▶ [TASK OBJECTIVE]
In the listing that follows, count each line containing the string "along" and report only the count.

═══ RAW DATA ═══

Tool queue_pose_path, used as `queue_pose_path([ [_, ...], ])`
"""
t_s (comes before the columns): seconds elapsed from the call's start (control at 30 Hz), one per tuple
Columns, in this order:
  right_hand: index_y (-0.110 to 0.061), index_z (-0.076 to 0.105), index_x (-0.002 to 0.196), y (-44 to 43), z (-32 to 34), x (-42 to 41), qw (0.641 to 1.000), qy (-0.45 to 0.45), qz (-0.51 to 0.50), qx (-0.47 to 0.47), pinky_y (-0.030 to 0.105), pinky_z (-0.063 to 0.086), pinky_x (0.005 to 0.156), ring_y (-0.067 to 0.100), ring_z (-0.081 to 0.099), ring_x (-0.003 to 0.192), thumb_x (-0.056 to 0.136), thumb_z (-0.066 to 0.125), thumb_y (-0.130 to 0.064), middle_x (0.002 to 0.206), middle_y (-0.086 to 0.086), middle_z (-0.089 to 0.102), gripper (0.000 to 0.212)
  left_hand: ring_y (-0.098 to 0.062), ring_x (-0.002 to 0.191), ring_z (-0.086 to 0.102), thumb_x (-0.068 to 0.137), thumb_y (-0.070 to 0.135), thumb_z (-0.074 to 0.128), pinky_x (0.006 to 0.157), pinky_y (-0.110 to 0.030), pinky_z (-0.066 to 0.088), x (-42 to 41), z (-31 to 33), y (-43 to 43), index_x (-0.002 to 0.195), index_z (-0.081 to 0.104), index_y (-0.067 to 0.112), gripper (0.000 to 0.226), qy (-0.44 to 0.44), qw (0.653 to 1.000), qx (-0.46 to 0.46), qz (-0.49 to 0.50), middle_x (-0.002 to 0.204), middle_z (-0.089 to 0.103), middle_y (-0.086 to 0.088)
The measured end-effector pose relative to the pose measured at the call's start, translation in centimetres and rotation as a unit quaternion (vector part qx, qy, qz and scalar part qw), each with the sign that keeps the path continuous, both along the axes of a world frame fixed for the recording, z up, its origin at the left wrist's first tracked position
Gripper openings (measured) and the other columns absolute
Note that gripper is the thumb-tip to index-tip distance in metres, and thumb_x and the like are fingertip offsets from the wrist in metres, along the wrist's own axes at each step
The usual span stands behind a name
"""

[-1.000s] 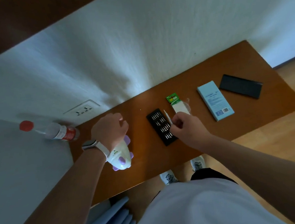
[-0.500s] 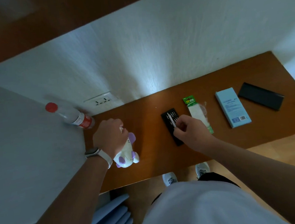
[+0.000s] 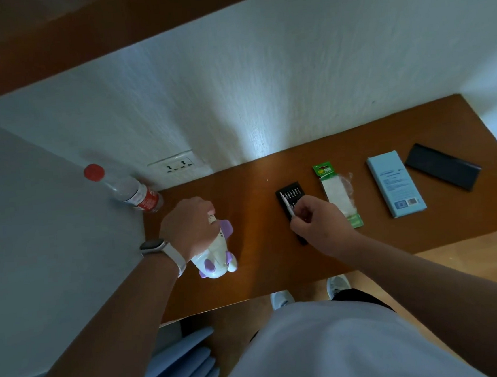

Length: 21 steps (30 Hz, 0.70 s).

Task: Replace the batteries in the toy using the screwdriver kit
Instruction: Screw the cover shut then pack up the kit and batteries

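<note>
Toy [image 3: 217, 254] left of bit case [image 3: 290, 198] (on table [image 3: 263, 265])

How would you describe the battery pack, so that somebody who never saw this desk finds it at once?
Start at the brown wooden desk against the white wall. Right of the black bit tray, partly under the right hand, lies the battery pack. It alone has green ends and a white middle; the box beyond it is pale blue.
</note>
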State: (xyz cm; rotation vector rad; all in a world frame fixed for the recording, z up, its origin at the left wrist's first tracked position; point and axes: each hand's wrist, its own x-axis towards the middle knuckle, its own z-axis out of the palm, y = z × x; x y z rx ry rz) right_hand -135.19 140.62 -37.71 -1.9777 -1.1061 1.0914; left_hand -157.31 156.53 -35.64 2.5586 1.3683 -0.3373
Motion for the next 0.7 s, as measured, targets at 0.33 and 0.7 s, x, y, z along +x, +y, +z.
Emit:
queue_pose_path([
  [0.33, -0.018, 0.058, 0.086, 0.17, 0.35, -0.20, 1.000, 0.002, 0.001, 0.004, 0.030, 0.043, 0.056, 0.015, 0.051, 0.063, 0.091, 0.062, -0.020, 0.081, 0.008, 0.064, 0.007, -0.020, 0.109, 0.055, 0.090, 0.033, 0.062, 0.089, -0.041, 0.052, -0.50, 0.57, -0.22, 0.118, 0.064, 0.021, 0.030, -0.026, 1.000, -0.013, -0.001, 0.116, 0.060, 0.002],
  [0.7, -0.015, 0.059, 0.088, 0.19, 0.46, -0.40, 1.000, -0.002, 0.010, 0.019, 0.027, 0.041, 0.055, 0.013, 0.050, 0.062, 0.091, 0.062, -0.019, 0.079, 0.006, 0.062, 0.007, -0.019, 0.113, 0.053, 0.089, 0.035, 0.064, 0.091, -0.038, 0.050, -0.84, 0.32, -0.28, 0.118, 0.065, 0.020, 0.033, -0.043, 0.999, -0.002, -0.007, 0.122, 0.059, 0.003],
])
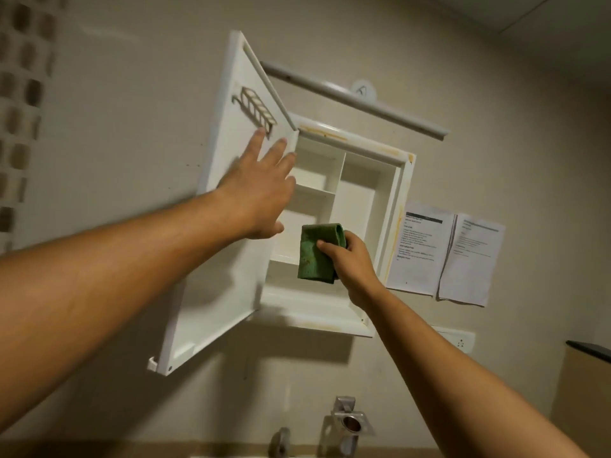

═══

▶ [RESPONSE TO THE EXERCISE]
3